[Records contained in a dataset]

________________

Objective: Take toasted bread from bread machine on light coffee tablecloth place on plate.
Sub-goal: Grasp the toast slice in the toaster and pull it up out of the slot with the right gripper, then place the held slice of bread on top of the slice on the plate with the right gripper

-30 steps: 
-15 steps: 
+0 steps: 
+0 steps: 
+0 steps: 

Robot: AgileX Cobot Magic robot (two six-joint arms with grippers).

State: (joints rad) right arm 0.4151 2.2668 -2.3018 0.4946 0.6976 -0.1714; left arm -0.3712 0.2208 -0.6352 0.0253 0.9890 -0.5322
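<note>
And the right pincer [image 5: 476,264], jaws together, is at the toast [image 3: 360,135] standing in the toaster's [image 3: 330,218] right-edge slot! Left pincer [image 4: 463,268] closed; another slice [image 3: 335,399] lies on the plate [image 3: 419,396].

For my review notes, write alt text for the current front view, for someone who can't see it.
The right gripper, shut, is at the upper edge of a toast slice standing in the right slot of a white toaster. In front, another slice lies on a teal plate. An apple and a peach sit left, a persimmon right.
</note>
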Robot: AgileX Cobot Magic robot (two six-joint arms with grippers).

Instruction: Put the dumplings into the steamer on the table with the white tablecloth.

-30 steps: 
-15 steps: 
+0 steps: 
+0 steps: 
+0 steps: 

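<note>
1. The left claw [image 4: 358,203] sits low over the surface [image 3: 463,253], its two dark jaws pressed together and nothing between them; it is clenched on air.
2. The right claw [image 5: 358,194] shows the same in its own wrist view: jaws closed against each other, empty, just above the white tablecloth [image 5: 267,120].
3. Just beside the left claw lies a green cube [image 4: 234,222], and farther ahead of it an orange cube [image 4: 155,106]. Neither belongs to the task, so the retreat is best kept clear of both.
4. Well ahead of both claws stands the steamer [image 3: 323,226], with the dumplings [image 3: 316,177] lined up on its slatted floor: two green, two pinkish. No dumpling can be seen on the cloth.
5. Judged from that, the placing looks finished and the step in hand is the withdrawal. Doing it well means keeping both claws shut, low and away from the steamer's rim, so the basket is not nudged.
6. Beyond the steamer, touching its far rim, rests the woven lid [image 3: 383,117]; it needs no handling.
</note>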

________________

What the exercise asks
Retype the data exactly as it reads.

Solution to this problem
Objective: Take toasted bread from bread machine on light coffee tablecloth place on plate.
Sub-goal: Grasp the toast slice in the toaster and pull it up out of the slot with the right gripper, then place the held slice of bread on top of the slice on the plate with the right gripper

-30 steps: 
-15 steps: 
+0 steps: 
+0 steps: 
+0 steps: 

Robot: AgileX Cobot Magic robot (two six-joint arms with grippers).

State: (joints rad) right arm 0.4151 2.2668 -2.3018 0.4946 0.6976 -0.1714; left arm -0.3712 0.2208 -0.6352 0.0253 0.9890 -0.5322
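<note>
And the right pincer [image 5: 476,264], jaws together, is at the toast [image 3: 360,135] standing in the toaster's [image 3: 330,218] right-edge slot! Left pincer [image 4: 463,268] closed; another slice [image 3: 335,399] lies on the plate [image 3: 419,396].

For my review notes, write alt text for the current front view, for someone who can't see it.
The right gripper, shut, is at the upper edge of a toast slice standing in the right slot of a white toaster. In front, another slice lies on a teal plate. An apple and a peach sit left, a persimmon right.
</note>
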Robot: AgileX Cobot Magic robot (two six-joint arms with grippers).

Instruction: Put the dumplings into the steamer on the table with the white tablecloth.

-30 steps: 
-15 steps: 
+0 steps: 
+0 steps: 
+0 steps: 

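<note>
1. The left claw [image 4: 358,203] sits low over the surface [image 3: 463,253], its two dark jaws pressed together and nothing between them; it is clenched on air.
2. The right claw [image 5: 358,194] shows the same in its own wrist view: jaws closed against each other, empty, just above the white tablecloth [image 5: 267,120].
3. Just beside the left claw lies a green cube [image 4: 234,222], and farther ahead of it an orange cube [image 4: 155,106]. Neither belongs to the task, so the retreat is best kept clear of both.
4. Well ahead of both claws stands the steamer [image 3: 323,226], with the dumplings [image 3: 316,177] lined up on its slatted floor: two green, two pinkish. No dumpling can be seen on the cloth.
5. Judged from that, the placing looks finished and the step in hand is the withdrawal. Doing it well means keeping both claws shut, low and away from the steamer's rim, so the basket is not nudged.
6. Beyond the steamer, touching its far rim, rests the woven lid [image 3: 383,117]; it needs no handling.
</note>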

The output is now finished.